A suppressed smile appeared on the bald man's face while I watched with incredulity. I was no trichologist, but I knew for certain that this bald man wasn't getting any new hair.

"How much does hair growth improve in cases when the hair cream works?" the bald man ventured to ask. "Sir, you won't believe this. In some cases, when all hope was lost, I have seen heads full of hair that I was worried those fellows would start looking like grizzlies."

The bald man smiled his suppressed smile again. "No guarantees though," the barber warned. "Of course, I understand. But you feel my hair is coming back?"

"I think so," the barber reassured. The barber carefully restored the dyed hair, strand by strand. He hastily pocketed the two Rs. 100 notes the bald man discreetly held out.

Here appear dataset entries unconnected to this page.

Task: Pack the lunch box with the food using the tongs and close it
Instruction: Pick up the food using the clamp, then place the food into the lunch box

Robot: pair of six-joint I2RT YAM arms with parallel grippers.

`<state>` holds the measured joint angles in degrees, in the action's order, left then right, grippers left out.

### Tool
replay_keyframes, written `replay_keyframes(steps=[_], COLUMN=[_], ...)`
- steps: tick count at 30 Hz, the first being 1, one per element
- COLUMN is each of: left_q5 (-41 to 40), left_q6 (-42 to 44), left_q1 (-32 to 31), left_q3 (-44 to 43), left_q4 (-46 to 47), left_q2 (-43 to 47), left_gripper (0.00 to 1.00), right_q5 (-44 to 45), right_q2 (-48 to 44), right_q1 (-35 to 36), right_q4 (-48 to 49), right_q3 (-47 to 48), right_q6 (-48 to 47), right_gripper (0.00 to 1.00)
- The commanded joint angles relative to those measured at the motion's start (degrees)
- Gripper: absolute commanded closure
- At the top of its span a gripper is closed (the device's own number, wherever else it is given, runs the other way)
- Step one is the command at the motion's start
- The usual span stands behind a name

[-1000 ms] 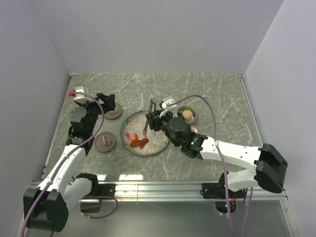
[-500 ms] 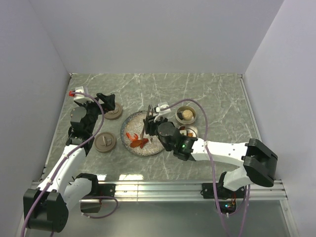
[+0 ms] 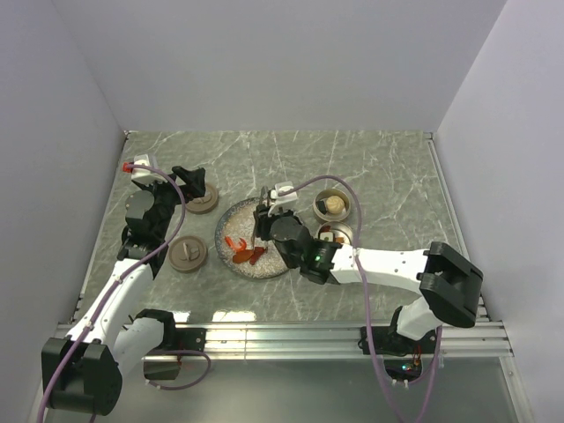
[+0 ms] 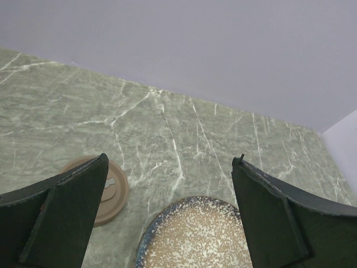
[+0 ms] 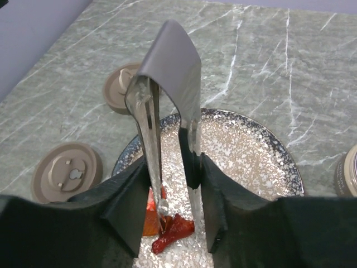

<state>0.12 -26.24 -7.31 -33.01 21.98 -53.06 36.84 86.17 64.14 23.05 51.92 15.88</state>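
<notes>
At the near edge of the counter [image 3: 388,167] my right arm is folded tight. Its elbow sits near the edge at about 4 o'clock from the plate [image 3: 236,218], and the forearm runs low toward 10 o'clock, with the wrist tipped down over the plate's right half. The right claw [image 5: 170,190] is clamped on the tongs [image 5: 173,72], a finger pressing each thin arm. Their joined end sticks up and away from the wrist camera. The tips point down at the plate, a little apart.

The tips reach the food there, a few red and orange pieces [image 5: 174,230] at about 7 o'clock on the plate. I cannot tell if a piece is pinched.

My left arm rises from its base at the near left and stretches toward 11 o'clock, nearly straight. The left claw [image 4: 173,156] has its fingers spread wide with nothing between them, above the far lid [image 3: 201,199] at 10 o'clock from the plate. The near lid [image 3: 187,255] lies flat at 8 o'clock.

Right of the plate, the near tin [image 3: 348,231] at 3 o'clock holds something red. The far tin [image 3: 350,204] at 2 o'clock holds a pale ball [image 3: 334,205].
</notes>
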Motion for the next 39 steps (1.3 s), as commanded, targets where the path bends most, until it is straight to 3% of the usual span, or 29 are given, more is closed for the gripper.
replay_keyframes(steps=[1,13,25,32,39], left_q5=[0.06,0.06,0.06,0.06,0.06], left_q6=[-0.13,-0.04,-0.13,-0.22,-0.13], left_q1=[0.02,-0.07,-0.07,-0.07,-0.07], left_q3=[0.14,0.32,0.32,0.32,0.32], left_q4=[2.46,2.63,2.90,3.16,3.07], left_q2=[0.85,1.11,0.68,0.15,0.32], left_gripper=[0.00,0.01,0.00,0.00,0.01], right_q5=[2.88,5.17,9.92,7.38,5.96], right_q2=[0.84,1.64,-13.81,-21.48,-20.00], right_q1=[0.37,0.37,-3.05,-11.74,-21.15], right_q4=[0.60,-1.60,3.23,-1.25,-1.07], right_q3=[3.27,5.03,-2.16,-5.07,-5.17], right_q6=[1.26,-0.76,-11.57,-12.01,-12.01], right_gripper=[0.56,0.80,0.83,0.83,0.83])
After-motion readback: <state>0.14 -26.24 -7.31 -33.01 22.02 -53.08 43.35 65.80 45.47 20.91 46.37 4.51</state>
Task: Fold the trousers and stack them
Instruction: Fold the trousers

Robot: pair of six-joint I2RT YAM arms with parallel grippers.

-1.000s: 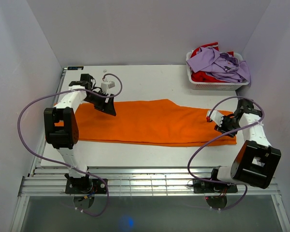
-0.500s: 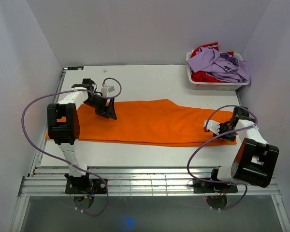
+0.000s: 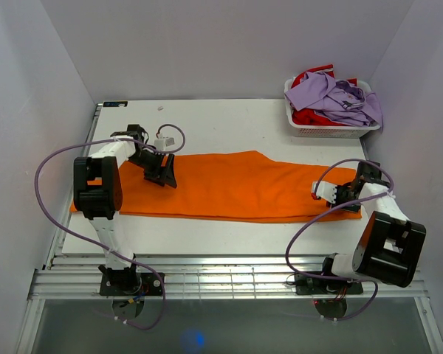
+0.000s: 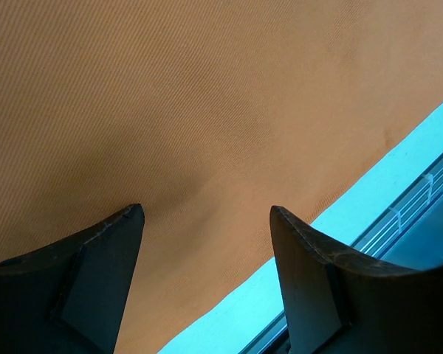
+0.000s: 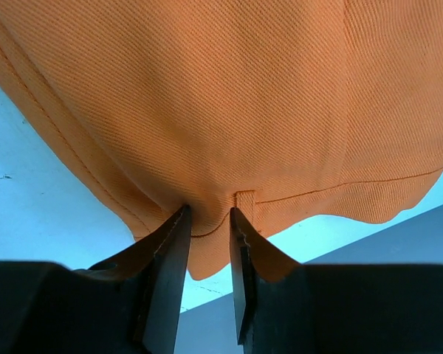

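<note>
The right hand (image 5: 207, 215) pinched one end of the trousers (image 3: 229, 186) while the left hand (image 4: 207, 212), spread over the other end, apparently needed its grip before any fold.

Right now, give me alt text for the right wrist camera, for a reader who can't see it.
The right hand pinches the stitched edge of the bright orange trousers between its two dark fingers. The cloth fills most of the view, with pale table showing at the left.
</note>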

He then turned to the man with the white-coated face. He removed the cucumber slices and sponged off the coating. The man in the seat must have been past 60. His skin was irredeemably wrinkled. "There. Your skin looks glorious." The barber made a grandiose declaration.

The cropped-hair man was sceptical. "But the crow's-feet, and the wrinkles around my mouth?"

"Don't worry, sir. They take time coming, they take time going."

"My skin specialist has suggested Botox injections. What do you think?" he asked the barber. "No sir." The barber was emphatic. "That's for the hopeless. Not for people with radiant skin like you."

He proceeded to pinch the cheek of his customer and then let the skin go. "Look at the health of your skin. It goes right back to its place. No sir, no Botox for you. You repeat this facial every two weeks. See the effect."

Another Rs. 200 exchanged hands, and the man with the closely cropped hair was gone. The barber cleaned the seat and tapped it. I clambered into it. "You were lying to them, weren't you?" I finally confronted him, now that we were alone. "No," he said, without meeting my eyes. "I know you for the last 15 years. You were lying," I insisted. Seeing my stern glare, he gave in. "Yes, I was."

"Haven't you heard of such a thing as professional integrity? You lied for the large tips, didn't you?" I asked with disgust.

He sighed and was silent for a long moment before he answered. "I didn't lie for the tip. That bald gentleman? He is a cardiac surgeon. Everyday he saves many lives. That too, infants with complicated heart problems. If the patient is poor, he takes no money. Who do you think the gentleman with the wrinkled skin was? He was a Colonel in the army. He has fought on our borders many times. Again, has saved so many lives. What can a poor barber do? He can only lie."